No caso das peças adornadas penas e ossos de animais, a produção vem sendo controlada e somente os indígenas podem usar, como forma de desestimular a predação da fauna, que vem sendo fiscalizada por órgãos ambientais por quem adquire esse tipo de peça. Próximo ao centro comunitário da terra indígena, há uma casa de artesanato que expõe e comercializa os trabalhos manuais feito pelos puyanawa.
Outra tradição que virou uma importante fonte de renda para a comunidade é a produção da farinha de mandioca. Original do continente sul-americano e cultivada por povos originários há milhares de anos, a mandioca é também o coração da alimentação dos puyanawa. “É uma tradição que vem dos nossos antepassados que a gente mantém de pé, é uma referência”, diz Lucas Puyanawa, no dia em que recebeu os visitantes na Casa de Farinha montada na aldeia, que mostra como é feito todo o processo de beneficiamento da mandioca.
Por ano, os indígenas produzem mais de 500 toneladas de farinha, que são consumidas por eles próprios e vendidas no mercado local de Mâncio Lima. Por causa da mandioca e dos roçados de milho, feijão, frutas e outras culturas, os indígenas passaram pelo período mais dramático da pandemia sem depender da doação de alimentos, como ocorreu em comunidades pobres de todo o país.
Potencialidades
“Uma coisa que fica evidente para gente é que os povos da floresta não estão pedindo assistencialismo. As soluções estão ali, eles estão reflorestando. Há 14 anos, o território dos puyanawa era um lugar devastado, e hoje a gente vê uma floresta rica, um chão abundante. A gente precisa fortalecer o trabalho que eles estão fazendo”, destaca a empreendedora social Kamila Camilo, idealizadora do projeto Creators Academy, numa menção aos modos de produção em harmonia com a selva e os trabalhos de reflorestamento que a comunidade tem feito no território.

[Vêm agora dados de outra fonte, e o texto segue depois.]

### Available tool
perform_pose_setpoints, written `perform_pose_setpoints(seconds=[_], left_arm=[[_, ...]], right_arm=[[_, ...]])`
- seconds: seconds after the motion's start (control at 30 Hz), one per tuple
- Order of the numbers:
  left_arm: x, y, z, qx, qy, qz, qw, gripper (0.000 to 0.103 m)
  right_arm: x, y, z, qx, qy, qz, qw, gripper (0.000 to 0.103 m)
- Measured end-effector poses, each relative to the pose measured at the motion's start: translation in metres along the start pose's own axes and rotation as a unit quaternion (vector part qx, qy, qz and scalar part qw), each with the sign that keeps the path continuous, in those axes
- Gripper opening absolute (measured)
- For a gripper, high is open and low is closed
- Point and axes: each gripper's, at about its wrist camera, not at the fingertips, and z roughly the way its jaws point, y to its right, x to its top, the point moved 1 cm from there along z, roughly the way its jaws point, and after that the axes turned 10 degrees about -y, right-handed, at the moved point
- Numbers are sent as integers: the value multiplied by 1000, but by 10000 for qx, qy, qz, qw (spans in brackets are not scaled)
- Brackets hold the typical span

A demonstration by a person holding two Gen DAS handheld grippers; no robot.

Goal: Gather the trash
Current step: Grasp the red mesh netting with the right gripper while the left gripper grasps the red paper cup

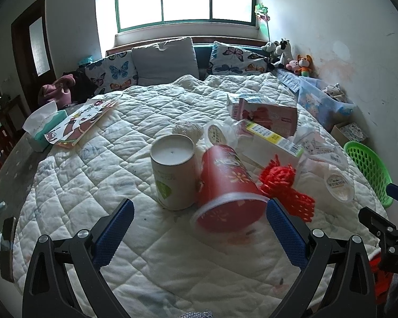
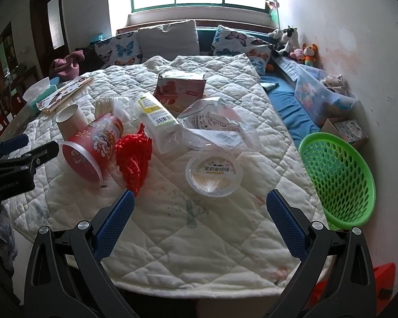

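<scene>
Left wrist view: left gripper (image 1: pixel 200 221) with jaws spread wide, nothing between the pads, aimed low over the quilt (image 1: pixel 135 122). Red cup (image 1: pixel 226 185) lies on its side directly ahead, mouth toward the camera, just short of the fingertips; probably the first pick, since the opening lines up with it. Beige paper tube (image 1: pixel 172 172) stands upright, touching or just beside the cup's left flank. Red mesh net (image 1: pixel 286 185) sits at the cup's right. Green basket (image 1: pixel 368 172) off the bed's right edge, likely the bin for the trash

Right wrist view: right gripper (image 2: pixel 200 218) also fully open and empty, hovering above bare quilt. Round clear lidded tub (image 2: pixel 213 176) rests flat just ahead of it, a likely target. Behind it a pile of clear plastic wrappers (image 2: pixel 217 129), a yellow-labelled white box (image 2: pixel 156 114) and a pink carton (image 2: pixel 181 90) standing farther back. Basket sits tilted beside the mattress on the right, mouth facing the bed, within easy reach for dropping
</scene>
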Motion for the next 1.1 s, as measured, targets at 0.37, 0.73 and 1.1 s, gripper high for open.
perform_pose_setpoints(seconds=[0.37,0.73,1.1], left_arm=[[15,-15,16,-81,-232,-25,9997,97],[27,-30,20,-184,-280,11,9994,96],[32,-31,27,-692,-496,115,9963,90]], right_arm=[[17,-10,18,303,-114,-224,9992,98],[38,-45,46,825,-245,-704,9938,90],[47,-69,87,1042,-577,-1101,9867,71]])
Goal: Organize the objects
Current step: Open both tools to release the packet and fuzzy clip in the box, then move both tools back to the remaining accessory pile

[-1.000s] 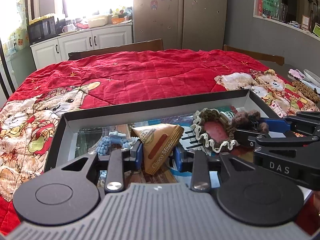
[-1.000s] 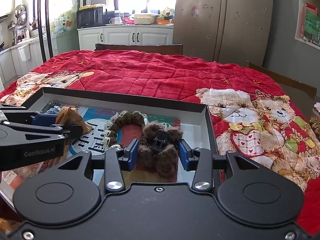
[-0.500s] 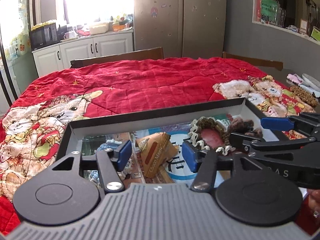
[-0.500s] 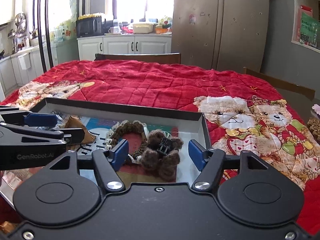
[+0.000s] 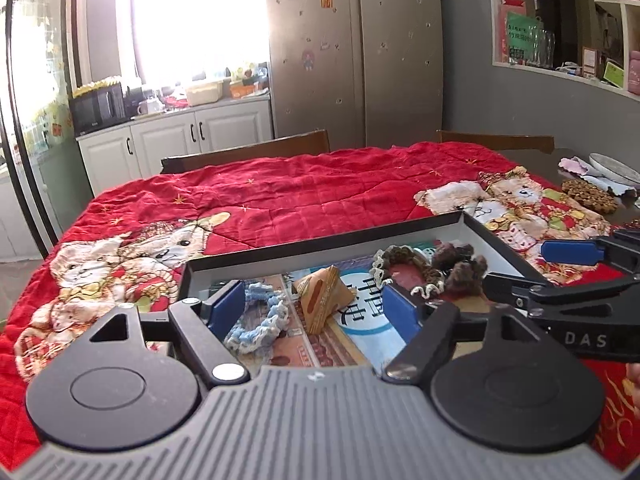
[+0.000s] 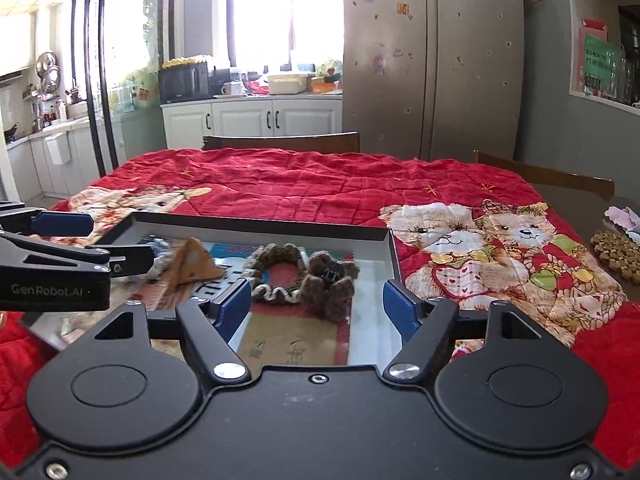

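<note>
Table is covered by a red quilted bear-print blanket (image 5: 304, 196), kitchen behind: microwave (image 6: 185, 81) on white cabinets (image 6: 256, 118) at left, steel fridge (image 6: 432, 60) centre, open shelving (image 5: 568, 20) at right, wooden chair backs at the far edge. A shallow black-rimmed tray (image 5: 320, 249) sits on the near side of the blanket, long axis running left-right across both views. Contents, left to right: blue-and-white crocheted scrunchie (image 5: 260, 318) lying flat; tan triangular snack packet (image 5: 324, 294), apex tipped up and away from the camera, base toward the near edge; brown lace-edged scrunchie (image 6: 278, 274) lying flat as a ring; fuzzy brown hair claw (image 6: 330, 280) touching that ring's right side, toward the tray's right wall. Off the tray at far right: a brown beaded mat (image 6: 616, 254). Left gripper (image 5: 316, 306) has just been opening, jaws spread wide and clear of everything; the blue scrunchie and packet show between the blue pads (image 5: 226, 306) but nothing is pinched. Right gripper (image 6: 316, 306) likewise just been opening, jaws wide apart, hair claw and brown scrunchie lying loose beyond the gap, pads touching neither. Each gripper's side profile shows in the other's view, both over the tray's near portion.
</note>
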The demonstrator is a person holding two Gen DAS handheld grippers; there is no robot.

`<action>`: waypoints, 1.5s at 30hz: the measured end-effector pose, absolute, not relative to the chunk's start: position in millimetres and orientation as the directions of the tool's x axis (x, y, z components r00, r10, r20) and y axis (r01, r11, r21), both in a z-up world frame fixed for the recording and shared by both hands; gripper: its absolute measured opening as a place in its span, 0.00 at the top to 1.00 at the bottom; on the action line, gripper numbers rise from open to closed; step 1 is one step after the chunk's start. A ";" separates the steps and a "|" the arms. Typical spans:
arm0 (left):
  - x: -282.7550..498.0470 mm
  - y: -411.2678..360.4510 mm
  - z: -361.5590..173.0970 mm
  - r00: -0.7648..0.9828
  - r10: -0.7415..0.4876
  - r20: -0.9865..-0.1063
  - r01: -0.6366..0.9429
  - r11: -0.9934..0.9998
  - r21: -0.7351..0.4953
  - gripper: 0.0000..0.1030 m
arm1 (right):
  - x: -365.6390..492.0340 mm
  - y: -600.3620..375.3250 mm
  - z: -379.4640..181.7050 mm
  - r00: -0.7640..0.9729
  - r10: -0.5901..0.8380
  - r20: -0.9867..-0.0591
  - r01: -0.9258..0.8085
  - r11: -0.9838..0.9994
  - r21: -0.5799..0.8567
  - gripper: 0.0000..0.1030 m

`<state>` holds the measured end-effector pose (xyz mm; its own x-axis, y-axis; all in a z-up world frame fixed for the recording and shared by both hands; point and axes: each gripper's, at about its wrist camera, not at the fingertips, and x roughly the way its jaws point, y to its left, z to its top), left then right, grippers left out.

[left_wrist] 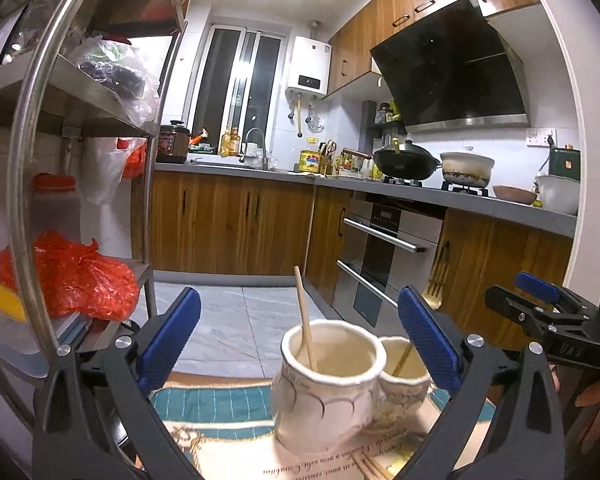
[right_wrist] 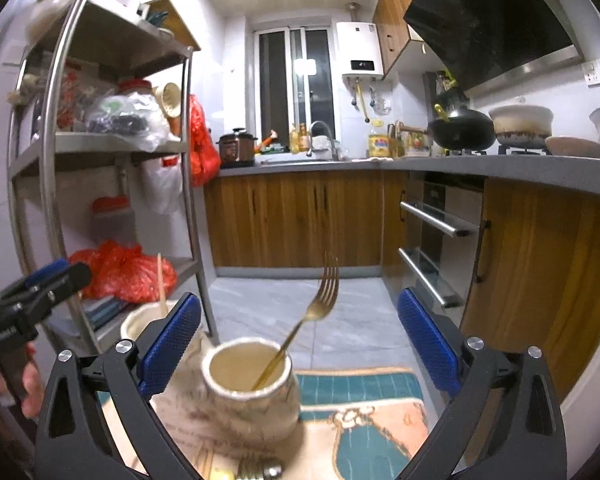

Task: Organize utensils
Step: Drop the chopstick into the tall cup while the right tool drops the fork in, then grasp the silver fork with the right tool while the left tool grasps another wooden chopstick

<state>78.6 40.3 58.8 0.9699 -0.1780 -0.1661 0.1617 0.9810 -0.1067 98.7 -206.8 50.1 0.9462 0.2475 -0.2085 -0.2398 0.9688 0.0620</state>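
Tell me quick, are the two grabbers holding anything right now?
Left gripper: open, holding nothing; the chopstick stands in its jar.
Right gripper: open, holding nothing; the fork leans in its jar.

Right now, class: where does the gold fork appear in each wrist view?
Left wrist view: the gold fork shows lower right, standing in the farther cream jar, mostly hidden behind a blue finger pad.
Right wrist view: the fork stands centre frame.
Shared landmark: the white water heater beside the window.

Close wrist views — shared jars (left_wrist: 328, 384) ahead
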 end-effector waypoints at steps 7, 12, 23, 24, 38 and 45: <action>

Para Kamila, após a visita de influenciadores digitais na região, e as trocas de saberes que resultaram dos encontros, fica para os puyanawa, a partir de agora, a possibilidade de receber outros grupos e trabalhar o turismo de base comunitária, como alternativa econômica para comunidades tradicionais. “É algo que acreditamos na Creators.”
Quem também teve uma experiência “transformadora” na visita ao território Puyanawa foi a jornalista Nathalia Arcuri, criadora do canal Me Poupe!, com mais de 7,4 milhões de inscritos na plataforma de vídeo e cerca de 5 milhões em outras redes sociais. O projeto é voltado para educação financeira a partir de uma linguagem simples, com informações sobre finanças pessoais por meio de uma comunicação direta e educativa. Na visita aos puyanawa, a convite da Creators Academy, Arcuri chegou a se reunir com os indígenas para discutir sustentabilidade econômica e social e afirma ter saído fortalecida com os conhecimentos adquiridos dos indígenas.
“Para os puyanawa, dinheiro não é acumular, mas é oportunidade, acesso. Isso é algo eu ainda não tinha escutado, sempre foi dito que dinheiro era segurança, saúde, outras coisas. E eles me falam como dinheiro foi como foi a mola propulsora para terem acesso à educação”, relata. “É um povo que entende o significado do suficiente, em contraposição ao excesso.”